- Born: September 30, 1916 Charlotte, North Carolina, U.S.
- Died: April 29, 2007 (aged 90) Atlanta, Georgia, U.S.
- Education: Emory University Massachusetts Institute of Technology
- Occupation: Chemical Engineer
- Employer(s): Emerson & Cuming Company
- Spouse: Mary L. Emerson
- Parent(s): Cherry Logan Emerson, Sr. Sina White Emerson

= Cherry Logan Emerson (chemist) =

American chemical engineer

Cherry Logan Emerson, Jr. (September 30, 1916 - April 29, 2007) was an American chemical engineer, businessman, and philanthropist.

==Life==
Cherry Logan Emerson, Jr. was born in 1916 and grew up in Atlanta, Georgia. He was the son of Cherry Logan Emerson, Sr., the dean of engineering at the Georgia Tech, and the grandson of William Henry Emerson, Georgia Tech's first dean. As a child, Emerson had a talent for mathematics, foreshadowing a career in science and engineering.

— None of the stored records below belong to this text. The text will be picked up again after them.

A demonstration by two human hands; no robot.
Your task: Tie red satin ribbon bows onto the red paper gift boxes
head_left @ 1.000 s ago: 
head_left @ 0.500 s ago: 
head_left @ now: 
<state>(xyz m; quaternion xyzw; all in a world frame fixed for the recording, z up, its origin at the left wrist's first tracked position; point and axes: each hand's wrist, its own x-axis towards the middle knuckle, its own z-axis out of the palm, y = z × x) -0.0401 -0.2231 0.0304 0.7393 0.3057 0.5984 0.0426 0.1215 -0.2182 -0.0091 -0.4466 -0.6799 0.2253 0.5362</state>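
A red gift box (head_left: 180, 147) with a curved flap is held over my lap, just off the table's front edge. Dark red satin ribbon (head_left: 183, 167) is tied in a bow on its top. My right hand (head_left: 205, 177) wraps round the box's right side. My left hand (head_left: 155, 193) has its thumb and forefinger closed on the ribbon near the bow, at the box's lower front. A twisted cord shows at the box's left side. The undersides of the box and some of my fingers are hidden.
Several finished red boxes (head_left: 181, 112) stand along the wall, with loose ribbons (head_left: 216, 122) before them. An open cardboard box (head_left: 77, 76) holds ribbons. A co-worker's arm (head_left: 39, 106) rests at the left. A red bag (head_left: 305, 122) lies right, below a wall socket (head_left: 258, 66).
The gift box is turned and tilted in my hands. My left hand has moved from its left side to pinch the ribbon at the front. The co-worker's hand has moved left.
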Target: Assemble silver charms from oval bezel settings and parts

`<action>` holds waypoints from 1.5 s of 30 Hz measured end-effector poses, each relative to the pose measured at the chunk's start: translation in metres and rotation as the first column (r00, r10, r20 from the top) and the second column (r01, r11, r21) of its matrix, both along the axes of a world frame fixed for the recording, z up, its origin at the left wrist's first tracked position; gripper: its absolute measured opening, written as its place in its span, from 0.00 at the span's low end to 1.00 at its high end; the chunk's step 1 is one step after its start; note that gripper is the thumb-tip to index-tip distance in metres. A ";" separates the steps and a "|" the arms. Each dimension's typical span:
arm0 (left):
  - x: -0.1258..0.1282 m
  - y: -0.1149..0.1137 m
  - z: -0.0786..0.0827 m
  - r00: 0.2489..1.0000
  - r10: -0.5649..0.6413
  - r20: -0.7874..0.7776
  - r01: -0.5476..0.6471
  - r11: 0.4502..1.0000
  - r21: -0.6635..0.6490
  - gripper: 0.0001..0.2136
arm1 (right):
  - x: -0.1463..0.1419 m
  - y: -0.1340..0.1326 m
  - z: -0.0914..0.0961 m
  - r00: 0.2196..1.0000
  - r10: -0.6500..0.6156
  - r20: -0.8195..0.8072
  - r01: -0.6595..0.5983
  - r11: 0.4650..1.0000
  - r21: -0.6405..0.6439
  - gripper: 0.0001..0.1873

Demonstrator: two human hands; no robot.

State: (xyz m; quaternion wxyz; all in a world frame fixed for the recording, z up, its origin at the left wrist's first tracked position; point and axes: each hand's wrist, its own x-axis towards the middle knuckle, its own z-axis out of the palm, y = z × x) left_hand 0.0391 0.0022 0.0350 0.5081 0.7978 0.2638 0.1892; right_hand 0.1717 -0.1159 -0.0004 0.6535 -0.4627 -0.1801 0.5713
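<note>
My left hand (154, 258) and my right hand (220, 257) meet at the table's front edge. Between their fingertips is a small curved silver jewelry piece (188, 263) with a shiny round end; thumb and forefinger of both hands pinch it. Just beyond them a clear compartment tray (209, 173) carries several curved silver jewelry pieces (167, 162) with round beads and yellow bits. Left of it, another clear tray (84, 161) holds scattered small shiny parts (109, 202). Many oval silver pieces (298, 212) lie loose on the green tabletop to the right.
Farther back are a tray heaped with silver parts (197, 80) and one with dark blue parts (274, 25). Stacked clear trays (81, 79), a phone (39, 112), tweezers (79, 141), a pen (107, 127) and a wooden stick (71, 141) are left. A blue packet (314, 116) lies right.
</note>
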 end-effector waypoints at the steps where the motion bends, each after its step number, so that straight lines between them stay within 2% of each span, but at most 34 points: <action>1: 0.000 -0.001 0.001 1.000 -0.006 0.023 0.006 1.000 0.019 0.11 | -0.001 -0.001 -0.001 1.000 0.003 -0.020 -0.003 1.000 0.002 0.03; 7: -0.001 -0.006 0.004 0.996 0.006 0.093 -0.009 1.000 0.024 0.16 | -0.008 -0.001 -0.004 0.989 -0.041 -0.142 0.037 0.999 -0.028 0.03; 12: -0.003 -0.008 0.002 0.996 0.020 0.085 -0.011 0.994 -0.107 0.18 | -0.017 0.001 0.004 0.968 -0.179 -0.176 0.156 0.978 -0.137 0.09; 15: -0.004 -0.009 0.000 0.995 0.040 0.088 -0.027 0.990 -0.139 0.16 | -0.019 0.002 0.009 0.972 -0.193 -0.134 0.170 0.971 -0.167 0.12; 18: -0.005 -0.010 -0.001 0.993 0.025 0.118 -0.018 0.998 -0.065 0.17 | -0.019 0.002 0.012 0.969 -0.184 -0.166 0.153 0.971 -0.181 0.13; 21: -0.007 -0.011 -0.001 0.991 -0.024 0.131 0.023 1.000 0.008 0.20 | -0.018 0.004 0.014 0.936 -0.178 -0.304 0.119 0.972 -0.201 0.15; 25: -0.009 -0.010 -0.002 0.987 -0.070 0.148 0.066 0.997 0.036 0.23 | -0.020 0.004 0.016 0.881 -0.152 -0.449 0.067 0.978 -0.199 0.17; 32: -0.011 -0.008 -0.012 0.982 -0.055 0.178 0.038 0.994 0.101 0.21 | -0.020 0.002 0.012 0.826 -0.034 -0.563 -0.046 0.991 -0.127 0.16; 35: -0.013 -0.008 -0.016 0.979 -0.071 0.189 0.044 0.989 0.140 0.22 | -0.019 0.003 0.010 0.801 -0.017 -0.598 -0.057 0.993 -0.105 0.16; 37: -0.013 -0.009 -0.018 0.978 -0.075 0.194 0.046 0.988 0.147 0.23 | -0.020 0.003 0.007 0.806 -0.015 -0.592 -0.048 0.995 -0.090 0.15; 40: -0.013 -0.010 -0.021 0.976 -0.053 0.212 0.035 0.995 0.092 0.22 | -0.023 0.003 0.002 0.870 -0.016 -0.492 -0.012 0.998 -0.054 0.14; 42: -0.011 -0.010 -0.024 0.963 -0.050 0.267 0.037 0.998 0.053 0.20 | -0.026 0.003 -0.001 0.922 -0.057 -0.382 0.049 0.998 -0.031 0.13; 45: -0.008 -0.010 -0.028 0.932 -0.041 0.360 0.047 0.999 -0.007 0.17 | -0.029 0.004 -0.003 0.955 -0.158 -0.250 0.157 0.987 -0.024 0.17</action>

Despite his father and grandfather's affiliations with Georgia Tech, Emerson chose instead to attend Emory University in Atlanta, earning both a B.A. (1938) and M.A. (1939) in chemistry. He went on to earn an M.S. in chemical engineering at MIT under the tutelage of Warren K. Lewis. During this time, Emerson courted Lewis' daughter, Mary, and the two were married in 1942.

After graduating from MIT, Emerson founded the Emerson & Cuming Company in 1948 with his partner, William Cuming. The two men grew the small Boston-based lab into a worldwide corporation before selling it in 1978. After doing so, Emerson returned to his hometown of Atlanta and began using his profits from the sale of Emerson & Cuming to engage in local philanthropy. He died in 2007.

==Legacy==
Emerson is honored in a number of capacities at his alma mater of Emory University. The Cherry L. Emerson Center for Scientific Computation, founded in 1991, bears his name, as does Cherry Logan Emerson Hall, a campus building that houses research programs in chemistry. Additionally, the Cherry Logan Emerson Concert Hall was named after Emerson in honor of his $1 million donation in 2002.

Emerson's donations funded two endowed professorships at Emory University: the Mary L. Emerson Chair of Piano Studies, named after his wife, and the William Henry Emerson Chair of Chemistry, named after his grandfather.